This story ran in the local paper for Eastchester, NY. It's great to see boys (young men) who have been in trouble make something creative from the experience. Sending blessings for these young men to create lives that their backgrounds would never have predicted.
VALHALLA, N.Y. – A film created by students in a youth program at the Westchester County Jail in Valhalla will premiere at the Jacobs Burns Film Center (JBFC) in Pleasantville Monday night.
The nine-minute feature film that chronicles masculinity in prison today was filmed entirely within the confines of the prison by a handful of now former inmates from the Southern Westchester BOCES Incarcerated Youth Program.
"It's been an incredible experience for the JBFC to work with the Incarcerated Youth Program and we are proud to be screening the courageous story the students chose to tell this year," said Emily Keating, director of education programs at the film center. "This transformational experience provides the youth with essential 21st century digital literacy skills and gives them a powerful means of expression."

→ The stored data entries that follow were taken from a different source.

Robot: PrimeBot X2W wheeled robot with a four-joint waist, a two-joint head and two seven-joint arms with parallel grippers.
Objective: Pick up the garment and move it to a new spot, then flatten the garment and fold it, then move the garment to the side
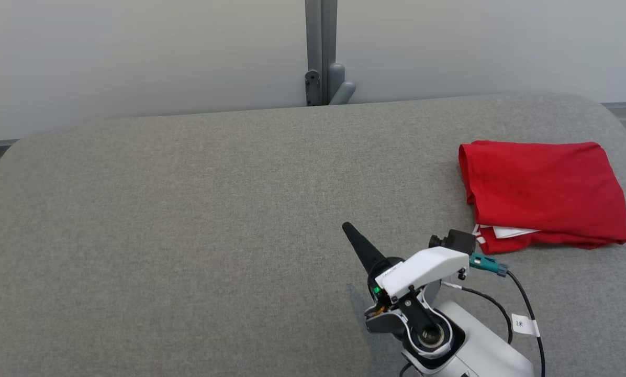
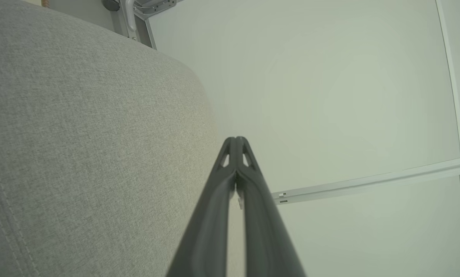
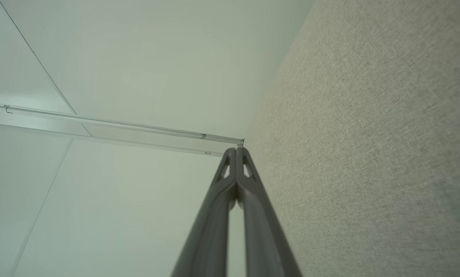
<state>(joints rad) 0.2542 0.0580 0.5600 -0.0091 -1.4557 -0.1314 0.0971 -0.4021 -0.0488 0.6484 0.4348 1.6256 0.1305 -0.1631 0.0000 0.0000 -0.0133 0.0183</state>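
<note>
Head view puts the folded red garment (image 1: pixel 543 191) flat on the grey fabric-covered table (image 1: pixel 187 220), close to its right edge, with its long axis running left to right across the table. The right gripper (image 1: pixel 350 229) hangs over the table at the garment's near left, apart from it. Its dark fingers are pressed together on nothing and point up and left, away from the cloth. So the garment lies behind and to the right of those jaws, and the right arm is probably the nearer one. In the left wrist view the left gripper (image 2: pixel 235 139) is likewise closed and empty beside the table's rounded edge; how it stands to the garment I cannot tell. With the fold neat and lying at the side, the task looks all but finished.
</note>
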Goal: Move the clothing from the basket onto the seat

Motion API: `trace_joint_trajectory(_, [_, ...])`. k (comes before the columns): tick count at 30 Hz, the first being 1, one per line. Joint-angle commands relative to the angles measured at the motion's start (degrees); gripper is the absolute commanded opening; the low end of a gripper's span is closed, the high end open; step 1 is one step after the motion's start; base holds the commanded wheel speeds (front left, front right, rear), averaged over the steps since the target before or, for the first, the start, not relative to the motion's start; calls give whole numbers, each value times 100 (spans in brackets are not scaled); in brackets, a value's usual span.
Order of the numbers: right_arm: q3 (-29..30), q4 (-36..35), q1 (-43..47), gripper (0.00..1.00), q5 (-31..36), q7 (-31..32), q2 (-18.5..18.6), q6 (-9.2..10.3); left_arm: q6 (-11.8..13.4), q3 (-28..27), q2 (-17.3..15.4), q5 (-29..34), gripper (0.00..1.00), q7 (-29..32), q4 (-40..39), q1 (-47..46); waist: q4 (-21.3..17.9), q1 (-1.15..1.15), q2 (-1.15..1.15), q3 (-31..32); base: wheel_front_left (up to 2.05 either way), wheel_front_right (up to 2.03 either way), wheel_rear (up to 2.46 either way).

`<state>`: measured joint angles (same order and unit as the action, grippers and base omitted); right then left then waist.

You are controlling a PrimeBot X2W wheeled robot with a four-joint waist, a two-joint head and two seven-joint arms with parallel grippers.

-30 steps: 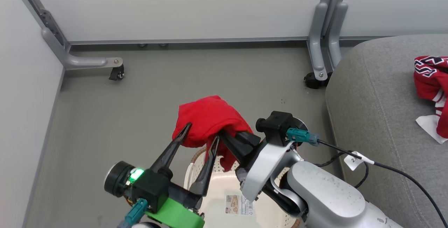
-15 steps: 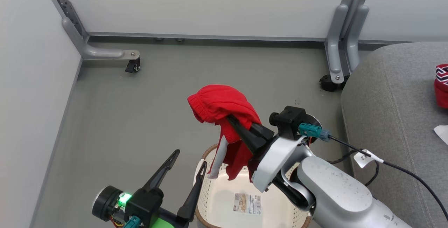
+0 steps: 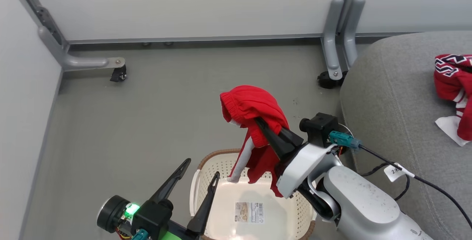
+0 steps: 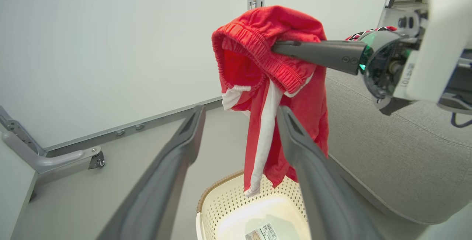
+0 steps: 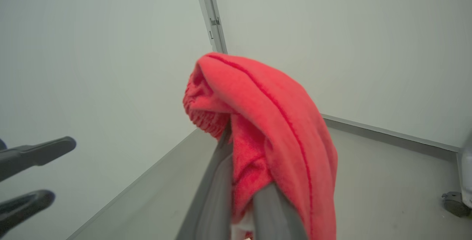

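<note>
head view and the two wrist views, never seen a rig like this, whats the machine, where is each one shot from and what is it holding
It is a wheeled robot with two arms, each ending in a two-fingered end effector. The head view looks down from its head; each wrist view looks along one arm's fingers. The right end effector is shut on a red garment, held up over the cream basket on the grey floor. The left end effector is open near the basket, holding nothing. On the right is the grey seat, where a second red garment with lettering lies.
</note>
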<state>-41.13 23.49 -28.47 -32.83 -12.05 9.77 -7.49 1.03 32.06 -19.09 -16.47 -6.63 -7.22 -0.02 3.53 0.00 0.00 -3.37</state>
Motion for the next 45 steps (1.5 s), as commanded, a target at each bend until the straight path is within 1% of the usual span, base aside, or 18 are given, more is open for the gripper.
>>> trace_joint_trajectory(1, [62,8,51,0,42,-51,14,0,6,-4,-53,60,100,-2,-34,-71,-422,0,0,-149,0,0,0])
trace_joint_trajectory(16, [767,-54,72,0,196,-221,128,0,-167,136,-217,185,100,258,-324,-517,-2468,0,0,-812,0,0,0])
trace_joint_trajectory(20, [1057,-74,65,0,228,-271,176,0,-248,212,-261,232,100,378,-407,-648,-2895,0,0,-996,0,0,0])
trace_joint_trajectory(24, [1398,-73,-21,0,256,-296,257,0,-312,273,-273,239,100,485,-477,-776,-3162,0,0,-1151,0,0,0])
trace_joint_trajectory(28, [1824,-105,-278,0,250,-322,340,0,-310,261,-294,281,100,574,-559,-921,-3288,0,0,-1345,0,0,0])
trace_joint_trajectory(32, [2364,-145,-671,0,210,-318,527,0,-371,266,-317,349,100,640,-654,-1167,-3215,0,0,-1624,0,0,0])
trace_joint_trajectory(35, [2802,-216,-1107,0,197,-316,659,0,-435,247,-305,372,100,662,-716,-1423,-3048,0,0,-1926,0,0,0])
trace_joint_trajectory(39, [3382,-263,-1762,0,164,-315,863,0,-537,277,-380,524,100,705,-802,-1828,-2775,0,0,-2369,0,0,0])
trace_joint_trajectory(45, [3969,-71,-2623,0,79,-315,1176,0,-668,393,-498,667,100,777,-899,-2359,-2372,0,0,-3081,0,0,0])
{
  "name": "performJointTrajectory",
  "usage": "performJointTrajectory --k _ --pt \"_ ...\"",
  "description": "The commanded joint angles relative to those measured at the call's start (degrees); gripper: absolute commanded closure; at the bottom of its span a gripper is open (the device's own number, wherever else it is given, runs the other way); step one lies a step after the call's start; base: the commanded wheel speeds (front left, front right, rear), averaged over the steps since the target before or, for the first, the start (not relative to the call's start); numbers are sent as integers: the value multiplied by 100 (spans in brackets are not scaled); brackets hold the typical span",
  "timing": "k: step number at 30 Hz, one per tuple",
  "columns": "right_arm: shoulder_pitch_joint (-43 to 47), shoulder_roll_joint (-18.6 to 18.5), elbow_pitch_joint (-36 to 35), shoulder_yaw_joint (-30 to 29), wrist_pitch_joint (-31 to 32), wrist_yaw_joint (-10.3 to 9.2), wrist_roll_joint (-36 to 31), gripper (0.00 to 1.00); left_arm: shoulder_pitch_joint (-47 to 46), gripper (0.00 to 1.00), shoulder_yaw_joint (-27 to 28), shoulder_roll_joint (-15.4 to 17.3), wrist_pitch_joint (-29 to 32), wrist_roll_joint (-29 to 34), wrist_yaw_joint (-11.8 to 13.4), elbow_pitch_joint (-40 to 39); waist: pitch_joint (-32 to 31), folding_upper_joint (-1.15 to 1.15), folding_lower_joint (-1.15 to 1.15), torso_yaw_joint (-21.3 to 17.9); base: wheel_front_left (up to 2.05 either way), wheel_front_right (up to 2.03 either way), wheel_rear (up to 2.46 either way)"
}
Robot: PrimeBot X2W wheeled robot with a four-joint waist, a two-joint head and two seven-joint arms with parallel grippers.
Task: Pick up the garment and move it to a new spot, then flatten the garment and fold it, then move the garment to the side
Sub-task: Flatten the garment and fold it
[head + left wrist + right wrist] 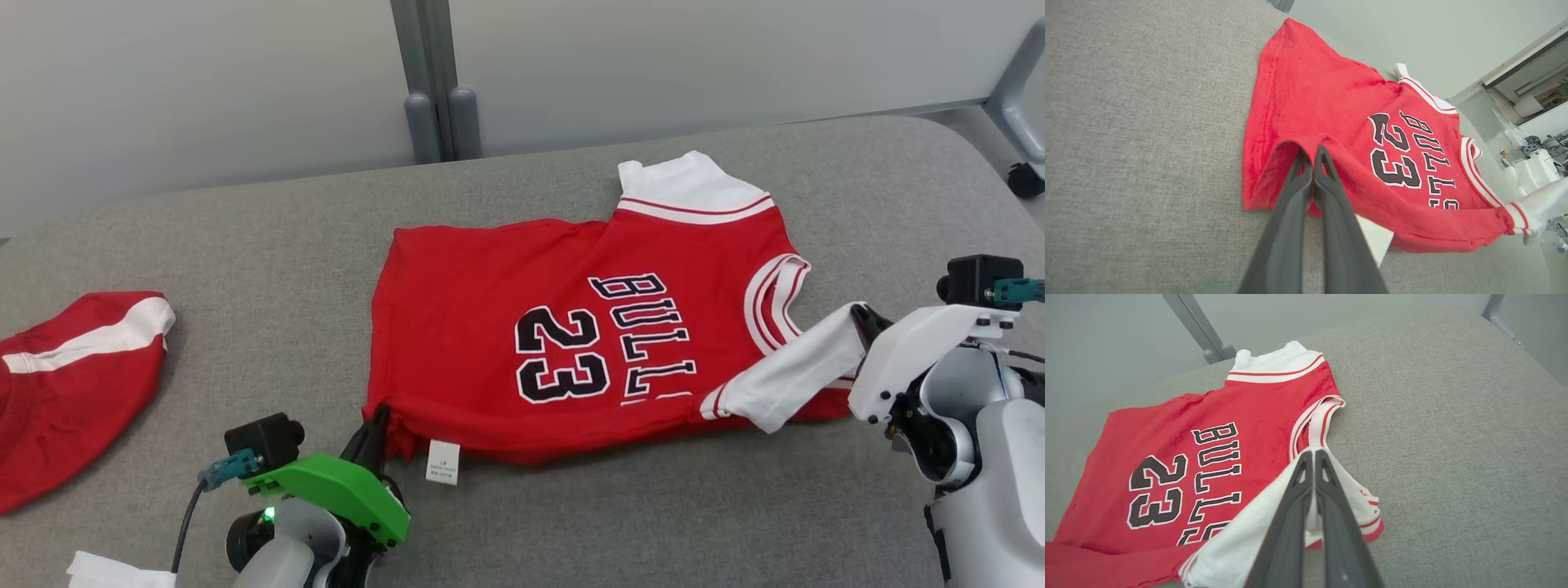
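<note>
While lying mostly flat on grey woven bench (pixel 571 523), soft red jersey (pixel 506 327) is pinched at hem corner by closed left gripper (pixel 377 426), white sleeve (pixel 788 371) by closed right gripper (pixel 864 318).

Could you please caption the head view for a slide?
Left gripper pinches the red Bulls jersey at its hem, right gripper at its white sleeve.

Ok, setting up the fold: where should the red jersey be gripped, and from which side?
The jersey lies flat, sideways. Come from the near side: left hand on the hem corner, right hand on the white sleeve, the near edge's two ends.
</note>
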Motion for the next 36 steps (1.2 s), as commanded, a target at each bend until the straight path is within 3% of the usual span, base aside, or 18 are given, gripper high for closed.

The film entitled “In Waiting” is an adaptation of Israel Horovitz's seminal play “The Indian Wants the Bronx,” which tells the story of an Indian native who comes to New York knowing very little English and is subsequently taunted and attacked by some young punks.
JBCF staff spent six months teaching the students how to film and edit digital video and helped them produce, write and direct a film amid the dark, barren walls of the jail.
The film project initiative first began at the jail in the fall of 2008. “In Waiting” is the third film made by youths and JBCF. The first was called “Judgement,” which explored the idea of being judged and judging others, while the second, called “Look Inside,” looked at the daily life experiences of being in jail and reflections from students.
The Southern Westchester BOCES Incarcerated Youth Program serves approximately 900 students annually and 140 students a day. There are 18 classrooms available to students, who are in class five hours a day. Credits for the courses are given by the home school districts of the students.
Donnie Simmons, supervisor of the program, said the goal is to "provide the best quality educational services we possibly can to this entire constituent population."
None of the students who worked on “In Waiting” were available for comment.